I might have left Andre alone if he hadn’t been leaving a trail of great short stories all over Respite. And anyway, I had warned him that I’d be sitting down to collect some of these stories before he left. So, when I see the empty recliner next to his, I settle in.
Andre grew up on the lower east side of Manhattan. My favorite thing about conversing with a Manhattanite, is how they talk in numbers—“Our place was at 77th and 1st…all us kids went to p.s. 151.” The numerical grid of that city has a way of imprinting for a lifetime.
It’s interesting to me where people choose to start their story. Andre starts his at age seven when he ran away from home to hang out in Central Park.

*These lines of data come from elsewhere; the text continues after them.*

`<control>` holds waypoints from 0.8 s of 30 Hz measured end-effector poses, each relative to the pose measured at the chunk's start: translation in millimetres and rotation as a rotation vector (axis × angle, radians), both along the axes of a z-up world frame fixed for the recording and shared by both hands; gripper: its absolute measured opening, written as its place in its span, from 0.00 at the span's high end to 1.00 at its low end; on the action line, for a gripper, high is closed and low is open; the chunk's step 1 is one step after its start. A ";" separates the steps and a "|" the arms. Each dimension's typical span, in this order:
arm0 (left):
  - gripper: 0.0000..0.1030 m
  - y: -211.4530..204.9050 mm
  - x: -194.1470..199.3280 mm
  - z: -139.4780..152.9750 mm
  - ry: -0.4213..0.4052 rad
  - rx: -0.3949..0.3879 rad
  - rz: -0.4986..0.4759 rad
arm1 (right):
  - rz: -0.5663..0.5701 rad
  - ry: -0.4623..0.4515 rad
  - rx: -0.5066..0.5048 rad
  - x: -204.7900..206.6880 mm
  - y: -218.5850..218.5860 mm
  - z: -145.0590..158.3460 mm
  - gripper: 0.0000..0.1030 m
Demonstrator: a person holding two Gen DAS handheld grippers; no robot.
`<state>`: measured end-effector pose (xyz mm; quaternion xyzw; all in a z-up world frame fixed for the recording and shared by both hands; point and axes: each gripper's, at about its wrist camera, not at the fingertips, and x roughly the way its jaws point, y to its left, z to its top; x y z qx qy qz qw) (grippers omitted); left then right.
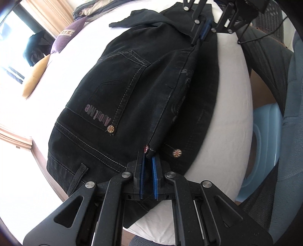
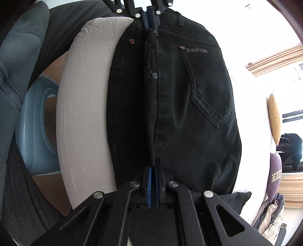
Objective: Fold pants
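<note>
Black jeans [image 1: 121,98] with an "About Me" back pocket lie on a white bed [image 1: 225,106], seat side up. A raised fold of the cloth runs between my two grippers. My left gripper [image 1: 148,159] pinches the waistband end of that fold; its blue pads stand a little apart around the cloth. My right gripper [image 2: 153,166] is shut on the far end of the same fold. In the left wrist view the right gripper [image 1: 201,36] is at the top. In the right wrist view the jeans [image 2: 189,113] fill the middle and the left gripper [image 2: 149,26] is at the top.
The bed's near edge [image 2: 85,113] drops off beside the jeans, with a blue plastic stool [image 2: 36,121] on the wooden floor below. Purple [image 1: 66,36] and yellow [image 1: 36,75] cushions lie on the bed's far side. A pile of clothes [image 1: 90,11] sits beyond the pant legs.
</note>
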<state>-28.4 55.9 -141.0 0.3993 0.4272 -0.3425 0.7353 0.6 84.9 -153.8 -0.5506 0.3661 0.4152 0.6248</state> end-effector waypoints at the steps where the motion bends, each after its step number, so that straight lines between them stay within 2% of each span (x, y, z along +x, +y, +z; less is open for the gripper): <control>1: 0.95 -0.3 -0.3 -2.0 0.001 0.004 -0.004 | -0.004 -0.001 0.002 -0.3 -0.2 -0.2 0.96; 8: 0.95 3.4 6.7 1.4 0.011 -0.002 -0.010 | 0.006 -0.025 -0.014 -14.7 0.6 -0.7 0.96; 24: 0.95 5.9 -12.1 -6.4 0.004 -0.011 0.000 | -0.050 -0.033 -0.022 4.7 13.7 -9.0 0.96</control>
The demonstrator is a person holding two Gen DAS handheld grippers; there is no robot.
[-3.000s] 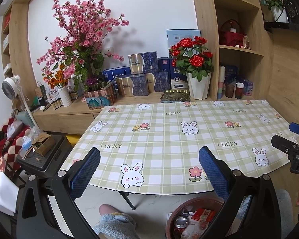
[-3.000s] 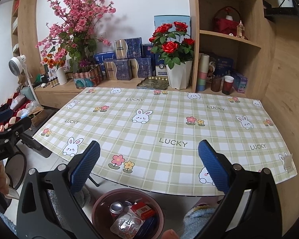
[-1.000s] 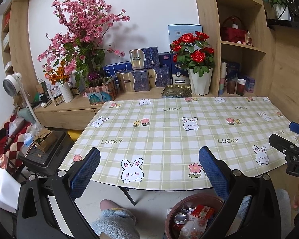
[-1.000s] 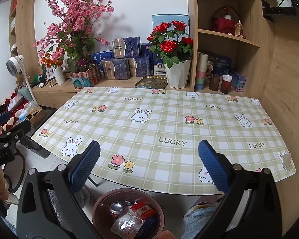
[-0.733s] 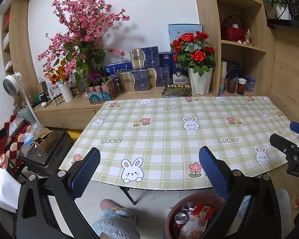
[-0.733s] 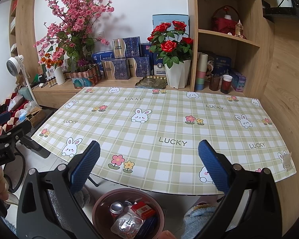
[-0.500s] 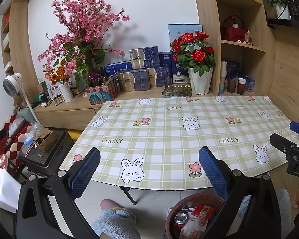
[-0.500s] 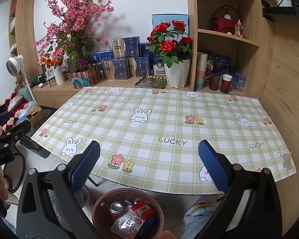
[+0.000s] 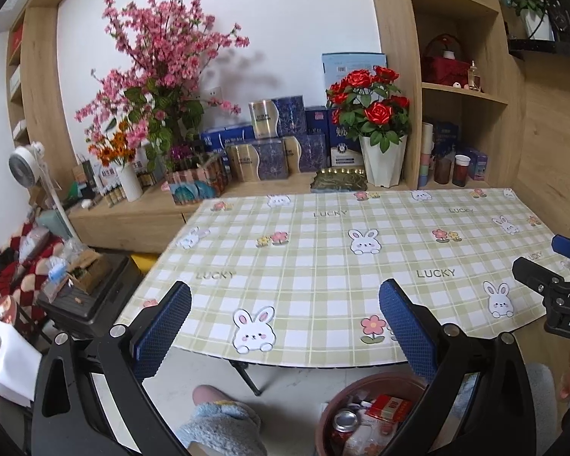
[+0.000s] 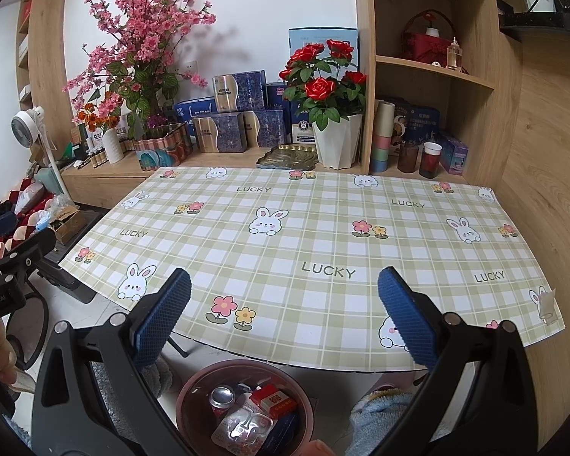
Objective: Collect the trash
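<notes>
The left gripper (image 9: 285, 315) is wide open and holds nothing; the right gripper (image 10: 285, 313) is wide open too, and it holds nothing; both hang over the near edge of the bench (image 10: 323, 228). The bench has a green check cloth with bunnies on it, and I see no trash on top. The trash is down in the round brown bin (image 10: 186, 406) on the floor, just under the near edge of the bench; inside lie a can (image 10: 221, 397), a red pack (image 10: 273, 399) and a clear plastic wrapper (image 10: 243, 429). I think the job is about done.

What could go wrong? The bin sits close to the person's fluffy slippers (image 9: 220, 425); a foot could knock it, and the trash would spill out. A gripper swung too far could hit the white pot of red roses (image 10: 336, 148) at the back.
</notes>
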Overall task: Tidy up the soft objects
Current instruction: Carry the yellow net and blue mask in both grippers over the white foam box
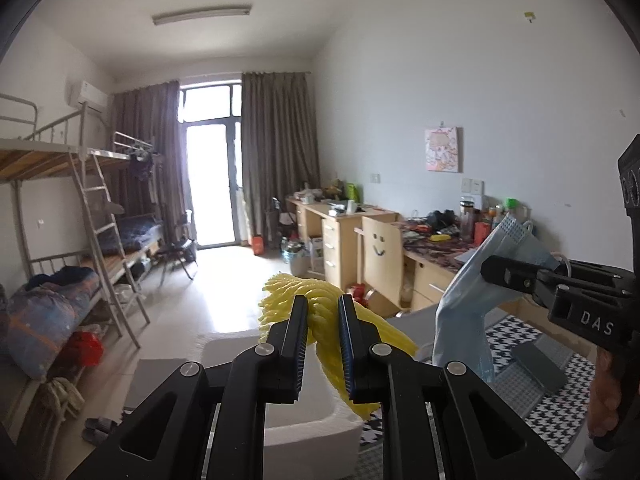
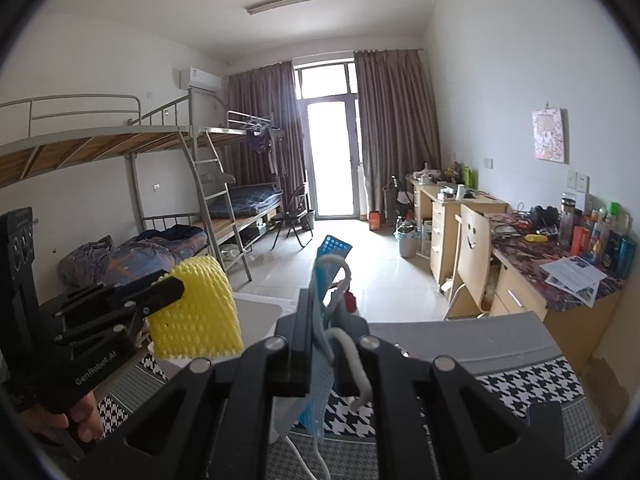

There’s a lot of points in Andre’s story where he describes his mom as “highly pissed.” This is the first.
By eight, he found himself joining his first gang ‘Ace of Spades’—a junior league to ‘Black of Spades.’ After getting beat up pretty bad, his dad enrolled him in Karate where he eventually earned his green belt.
Andre shares a lot of memories from this pre-adolescent time, but settles on one of them as his favorite—working for his step-dad in his Greek Delicatessen. “I loved the freedom…the way people treated me like a grown-up.”
Although a lot of his fitness training came in the form of scrappy fights and running from trouble, Andre did become a star athlete—lettering in four sports and earning a football scholarship to NC State. The place between college and prison is where the details fall out. But, I don’t press. Sometimes the details are where the entire story lies. Sometimes they are nearly insignificant.
On December 3, 1993 Andre converted to Islam. He went all in, memorizing the Quran, even teaching the religion and the language to his fellow inmates. “What do you like about Islam?” I ask him. “The directions are clear. The history doesn’t change. It gives you guidelines.” I tell him that sounds a lot like prison. He tells me some people do better with structure.
When I first met Andre, a few days before now, he was sitting by the window with a Bible on his lap. He said we’ve got to read all the stories and read them again. Make sure we read them right. Remind ourselves of parts we’ve forgotten.
As much as Andre is pouring over sacred text, I think he’s sitting with some of his own too—turning pages of his rough and tumble childhood, reading through lines he’s highlighted and whole chapters he’s marked through. I think he’s looking at the collective body of work that has brought him this far and all the future drafts to come. I think Haywood Street Respite is his pause before a prolific time of becoming.